What this task involves:
Please take the records that follow and repeat exactly the lines starting with the line with "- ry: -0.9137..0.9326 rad" and going on through the line with "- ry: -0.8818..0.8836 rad".
-=-=-=-=-
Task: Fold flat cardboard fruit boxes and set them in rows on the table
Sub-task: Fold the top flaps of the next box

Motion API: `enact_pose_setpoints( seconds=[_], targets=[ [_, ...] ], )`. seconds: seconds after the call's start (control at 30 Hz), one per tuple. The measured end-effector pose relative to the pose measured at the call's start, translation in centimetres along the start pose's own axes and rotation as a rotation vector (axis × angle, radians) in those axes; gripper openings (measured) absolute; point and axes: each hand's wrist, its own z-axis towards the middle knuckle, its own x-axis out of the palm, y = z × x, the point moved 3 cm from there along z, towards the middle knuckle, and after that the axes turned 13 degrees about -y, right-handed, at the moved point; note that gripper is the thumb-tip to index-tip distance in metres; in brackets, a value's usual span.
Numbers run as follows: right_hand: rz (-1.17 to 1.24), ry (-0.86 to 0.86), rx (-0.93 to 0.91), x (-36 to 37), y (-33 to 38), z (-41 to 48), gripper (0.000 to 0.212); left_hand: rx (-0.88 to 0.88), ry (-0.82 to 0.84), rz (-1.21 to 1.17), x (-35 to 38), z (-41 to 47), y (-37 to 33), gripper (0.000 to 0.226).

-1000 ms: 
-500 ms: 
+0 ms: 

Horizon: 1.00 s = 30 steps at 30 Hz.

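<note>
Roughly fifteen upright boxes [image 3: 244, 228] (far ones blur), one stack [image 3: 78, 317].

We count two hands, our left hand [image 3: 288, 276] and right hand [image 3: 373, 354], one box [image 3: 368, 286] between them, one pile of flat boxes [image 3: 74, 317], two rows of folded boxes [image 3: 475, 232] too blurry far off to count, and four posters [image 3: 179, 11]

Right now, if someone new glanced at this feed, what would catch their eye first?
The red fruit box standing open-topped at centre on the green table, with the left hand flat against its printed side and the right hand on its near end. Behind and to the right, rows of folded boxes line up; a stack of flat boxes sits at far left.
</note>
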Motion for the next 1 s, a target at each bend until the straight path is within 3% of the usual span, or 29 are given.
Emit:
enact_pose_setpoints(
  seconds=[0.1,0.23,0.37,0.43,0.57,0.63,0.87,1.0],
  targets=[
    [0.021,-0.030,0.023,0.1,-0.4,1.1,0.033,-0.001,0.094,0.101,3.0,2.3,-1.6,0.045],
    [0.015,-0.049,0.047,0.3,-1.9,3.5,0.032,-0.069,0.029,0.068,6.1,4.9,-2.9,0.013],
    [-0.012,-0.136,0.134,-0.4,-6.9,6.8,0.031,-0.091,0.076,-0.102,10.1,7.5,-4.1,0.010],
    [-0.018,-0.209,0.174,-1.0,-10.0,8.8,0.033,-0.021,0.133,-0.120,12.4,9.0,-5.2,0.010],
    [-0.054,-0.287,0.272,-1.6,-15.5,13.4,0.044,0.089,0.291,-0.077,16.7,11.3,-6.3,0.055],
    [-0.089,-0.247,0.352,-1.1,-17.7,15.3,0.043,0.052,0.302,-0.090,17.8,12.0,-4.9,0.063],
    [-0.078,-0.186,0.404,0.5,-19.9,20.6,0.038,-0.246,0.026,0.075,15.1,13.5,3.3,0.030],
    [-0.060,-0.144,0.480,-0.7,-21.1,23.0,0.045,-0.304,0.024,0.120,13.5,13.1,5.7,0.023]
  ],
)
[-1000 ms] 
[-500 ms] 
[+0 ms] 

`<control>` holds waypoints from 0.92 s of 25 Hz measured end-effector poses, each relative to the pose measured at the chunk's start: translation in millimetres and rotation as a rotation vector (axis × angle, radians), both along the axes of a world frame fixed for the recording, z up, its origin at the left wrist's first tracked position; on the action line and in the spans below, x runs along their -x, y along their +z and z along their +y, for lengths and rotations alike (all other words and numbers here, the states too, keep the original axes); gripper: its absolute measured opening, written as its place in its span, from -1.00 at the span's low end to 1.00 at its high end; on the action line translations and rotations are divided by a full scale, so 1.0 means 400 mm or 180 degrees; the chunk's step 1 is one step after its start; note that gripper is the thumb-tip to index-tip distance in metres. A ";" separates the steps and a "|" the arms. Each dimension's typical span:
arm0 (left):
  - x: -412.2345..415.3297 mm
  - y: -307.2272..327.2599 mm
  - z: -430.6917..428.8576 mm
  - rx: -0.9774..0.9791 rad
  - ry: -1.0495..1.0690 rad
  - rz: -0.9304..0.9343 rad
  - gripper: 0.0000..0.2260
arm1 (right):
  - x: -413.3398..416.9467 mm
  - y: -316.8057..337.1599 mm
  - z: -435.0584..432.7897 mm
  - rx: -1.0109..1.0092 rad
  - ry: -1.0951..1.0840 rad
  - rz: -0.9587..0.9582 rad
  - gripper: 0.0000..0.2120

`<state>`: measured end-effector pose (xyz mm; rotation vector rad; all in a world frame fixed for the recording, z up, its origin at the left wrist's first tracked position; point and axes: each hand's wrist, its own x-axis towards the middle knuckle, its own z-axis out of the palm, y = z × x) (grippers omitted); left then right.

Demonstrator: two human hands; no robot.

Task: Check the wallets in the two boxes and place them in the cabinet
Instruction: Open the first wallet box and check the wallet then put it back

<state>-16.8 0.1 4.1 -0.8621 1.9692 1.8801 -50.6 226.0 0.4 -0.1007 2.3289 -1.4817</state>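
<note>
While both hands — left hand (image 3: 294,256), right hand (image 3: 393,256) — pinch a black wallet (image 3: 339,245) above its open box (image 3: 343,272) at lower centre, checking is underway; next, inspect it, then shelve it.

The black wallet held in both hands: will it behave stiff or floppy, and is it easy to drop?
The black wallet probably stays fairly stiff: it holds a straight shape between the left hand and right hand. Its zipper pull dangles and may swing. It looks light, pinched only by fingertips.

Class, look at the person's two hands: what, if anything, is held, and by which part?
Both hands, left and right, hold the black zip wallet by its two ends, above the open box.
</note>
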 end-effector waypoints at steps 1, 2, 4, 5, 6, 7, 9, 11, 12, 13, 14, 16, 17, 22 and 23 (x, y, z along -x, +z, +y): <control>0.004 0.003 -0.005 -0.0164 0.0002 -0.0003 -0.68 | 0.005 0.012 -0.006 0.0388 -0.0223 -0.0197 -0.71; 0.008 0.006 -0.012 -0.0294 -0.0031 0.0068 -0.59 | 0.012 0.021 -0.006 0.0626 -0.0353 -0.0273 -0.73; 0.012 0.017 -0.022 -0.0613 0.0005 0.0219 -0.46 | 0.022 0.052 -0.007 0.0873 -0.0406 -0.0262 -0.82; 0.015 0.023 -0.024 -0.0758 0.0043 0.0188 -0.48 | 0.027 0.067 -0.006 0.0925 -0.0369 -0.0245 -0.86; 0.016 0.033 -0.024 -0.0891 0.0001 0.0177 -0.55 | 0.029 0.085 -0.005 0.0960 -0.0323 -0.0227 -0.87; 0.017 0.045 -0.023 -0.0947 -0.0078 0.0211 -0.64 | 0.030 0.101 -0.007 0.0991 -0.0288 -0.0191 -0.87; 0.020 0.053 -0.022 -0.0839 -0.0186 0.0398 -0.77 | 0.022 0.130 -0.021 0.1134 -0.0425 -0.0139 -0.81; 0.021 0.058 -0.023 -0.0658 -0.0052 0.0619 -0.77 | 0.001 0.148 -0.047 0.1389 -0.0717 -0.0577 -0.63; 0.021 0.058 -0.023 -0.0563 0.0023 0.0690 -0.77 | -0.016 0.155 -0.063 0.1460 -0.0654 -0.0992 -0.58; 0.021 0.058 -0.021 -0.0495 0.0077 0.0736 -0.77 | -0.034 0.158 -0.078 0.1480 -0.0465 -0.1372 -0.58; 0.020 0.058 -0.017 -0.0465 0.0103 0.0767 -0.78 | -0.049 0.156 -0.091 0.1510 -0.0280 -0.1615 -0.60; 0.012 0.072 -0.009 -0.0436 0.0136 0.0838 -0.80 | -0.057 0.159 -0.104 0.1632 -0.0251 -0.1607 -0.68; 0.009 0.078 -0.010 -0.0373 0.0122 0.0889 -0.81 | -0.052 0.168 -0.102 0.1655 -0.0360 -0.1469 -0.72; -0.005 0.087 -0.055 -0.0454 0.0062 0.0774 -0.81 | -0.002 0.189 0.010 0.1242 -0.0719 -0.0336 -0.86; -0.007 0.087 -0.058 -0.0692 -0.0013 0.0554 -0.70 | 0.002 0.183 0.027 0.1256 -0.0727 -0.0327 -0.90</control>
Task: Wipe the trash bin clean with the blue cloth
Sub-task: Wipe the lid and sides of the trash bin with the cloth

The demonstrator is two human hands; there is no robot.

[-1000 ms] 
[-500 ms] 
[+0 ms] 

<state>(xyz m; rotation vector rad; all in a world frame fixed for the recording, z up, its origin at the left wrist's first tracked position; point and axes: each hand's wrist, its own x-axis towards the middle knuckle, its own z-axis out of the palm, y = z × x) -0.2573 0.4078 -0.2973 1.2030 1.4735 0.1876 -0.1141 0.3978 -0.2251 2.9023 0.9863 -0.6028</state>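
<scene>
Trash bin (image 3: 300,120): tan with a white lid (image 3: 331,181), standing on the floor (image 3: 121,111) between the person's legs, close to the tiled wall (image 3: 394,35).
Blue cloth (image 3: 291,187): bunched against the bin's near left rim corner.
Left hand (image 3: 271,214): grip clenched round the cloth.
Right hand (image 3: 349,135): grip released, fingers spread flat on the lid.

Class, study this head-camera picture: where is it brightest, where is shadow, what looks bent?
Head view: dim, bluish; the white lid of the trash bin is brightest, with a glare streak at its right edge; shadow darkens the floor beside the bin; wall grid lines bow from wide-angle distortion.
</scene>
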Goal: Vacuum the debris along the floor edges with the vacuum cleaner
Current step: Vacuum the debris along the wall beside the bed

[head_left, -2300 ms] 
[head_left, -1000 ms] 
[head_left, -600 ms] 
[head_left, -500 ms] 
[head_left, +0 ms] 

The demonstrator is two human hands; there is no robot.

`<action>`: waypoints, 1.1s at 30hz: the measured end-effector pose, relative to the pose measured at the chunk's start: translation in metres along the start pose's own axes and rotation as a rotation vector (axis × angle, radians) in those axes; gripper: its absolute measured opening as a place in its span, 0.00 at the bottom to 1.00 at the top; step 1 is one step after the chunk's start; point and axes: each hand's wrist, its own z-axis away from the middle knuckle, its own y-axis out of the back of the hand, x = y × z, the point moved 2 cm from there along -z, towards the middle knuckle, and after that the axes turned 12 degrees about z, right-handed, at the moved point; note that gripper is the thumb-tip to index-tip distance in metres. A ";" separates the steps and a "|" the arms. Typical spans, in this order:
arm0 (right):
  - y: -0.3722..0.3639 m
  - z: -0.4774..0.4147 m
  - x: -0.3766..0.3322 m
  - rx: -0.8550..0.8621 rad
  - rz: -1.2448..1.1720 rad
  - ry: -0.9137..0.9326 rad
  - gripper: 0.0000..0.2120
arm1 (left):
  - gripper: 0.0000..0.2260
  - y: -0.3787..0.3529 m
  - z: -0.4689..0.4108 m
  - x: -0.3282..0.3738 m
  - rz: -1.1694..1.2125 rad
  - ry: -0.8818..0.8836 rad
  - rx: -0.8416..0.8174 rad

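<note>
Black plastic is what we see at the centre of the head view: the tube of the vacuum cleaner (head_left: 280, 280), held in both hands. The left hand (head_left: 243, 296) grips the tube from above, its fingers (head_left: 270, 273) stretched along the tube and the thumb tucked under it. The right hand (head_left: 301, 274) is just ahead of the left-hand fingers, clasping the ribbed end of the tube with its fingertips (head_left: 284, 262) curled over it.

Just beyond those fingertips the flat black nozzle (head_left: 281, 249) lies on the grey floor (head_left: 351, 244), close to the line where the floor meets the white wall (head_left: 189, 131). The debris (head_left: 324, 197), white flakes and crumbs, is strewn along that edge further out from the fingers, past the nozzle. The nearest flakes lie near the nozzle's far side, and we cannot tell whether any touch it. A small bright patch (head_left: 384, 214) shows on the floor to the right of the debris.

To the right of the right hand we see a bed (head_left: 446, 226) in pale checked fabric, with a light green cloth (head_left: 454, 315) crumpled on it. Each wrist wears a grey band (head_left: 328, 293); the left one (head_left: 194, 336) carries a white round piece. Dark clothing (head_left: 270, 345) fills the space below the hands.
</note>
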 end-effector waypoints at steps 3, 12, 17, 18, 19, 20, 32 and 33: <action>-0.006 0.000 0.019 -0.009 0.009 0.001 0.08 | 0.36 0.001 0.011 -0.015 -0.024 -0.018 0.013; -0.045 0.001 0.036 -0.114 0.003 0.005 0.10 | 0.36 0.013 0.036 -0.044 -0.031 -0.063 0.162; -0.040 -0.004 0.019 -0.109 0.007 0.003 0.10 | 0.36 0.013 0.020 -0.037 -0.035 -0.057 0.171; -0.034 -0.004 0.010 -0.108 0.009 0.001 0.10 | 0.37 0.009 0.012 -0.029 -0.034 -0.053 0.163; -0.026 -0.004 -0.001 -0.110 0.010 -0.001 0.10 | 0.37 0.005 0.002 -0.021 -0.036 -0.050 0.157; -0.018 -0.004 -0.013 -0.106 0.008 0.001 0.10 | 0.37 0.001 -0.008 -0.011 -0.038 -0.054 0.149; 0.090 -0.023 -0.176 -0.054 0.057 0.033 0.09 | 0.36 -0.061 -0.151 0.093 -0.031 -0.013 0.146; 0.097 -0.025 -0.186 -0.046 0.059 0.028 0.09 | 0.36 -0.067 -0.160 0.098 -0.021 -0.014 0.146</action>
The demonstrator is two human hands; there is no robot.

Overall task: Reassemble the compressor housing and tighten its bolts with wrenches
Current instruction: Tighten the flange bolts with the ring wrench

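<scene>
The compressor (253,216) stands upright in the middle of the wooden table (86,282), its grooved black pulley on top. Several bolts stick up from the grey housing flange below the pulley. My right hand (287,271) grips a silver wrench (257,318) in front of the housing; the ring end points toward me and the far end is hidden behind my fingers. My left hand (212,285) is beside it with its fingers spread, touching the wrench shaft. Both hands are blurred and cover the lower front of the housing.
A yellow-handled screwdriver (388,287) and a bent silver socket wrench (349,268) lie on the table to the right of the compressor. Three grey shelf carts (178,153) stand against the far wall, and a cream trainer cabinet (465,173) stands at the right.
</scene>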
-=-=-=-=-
Written response:
  - ry: -0.9137..0.9326 rad
  - gripper: 0.0000..0.2120
arm1 (left):
  - gripper: 0.0000..0.2260
  - y: -0.3787..0.3529 m
  - z: -0.4689..0.4108 m
  - x: -0.3282..0.3738 m
  - rz: -1.1694..1.2125 rad
  - ry: -0.8818..0.8836 rad

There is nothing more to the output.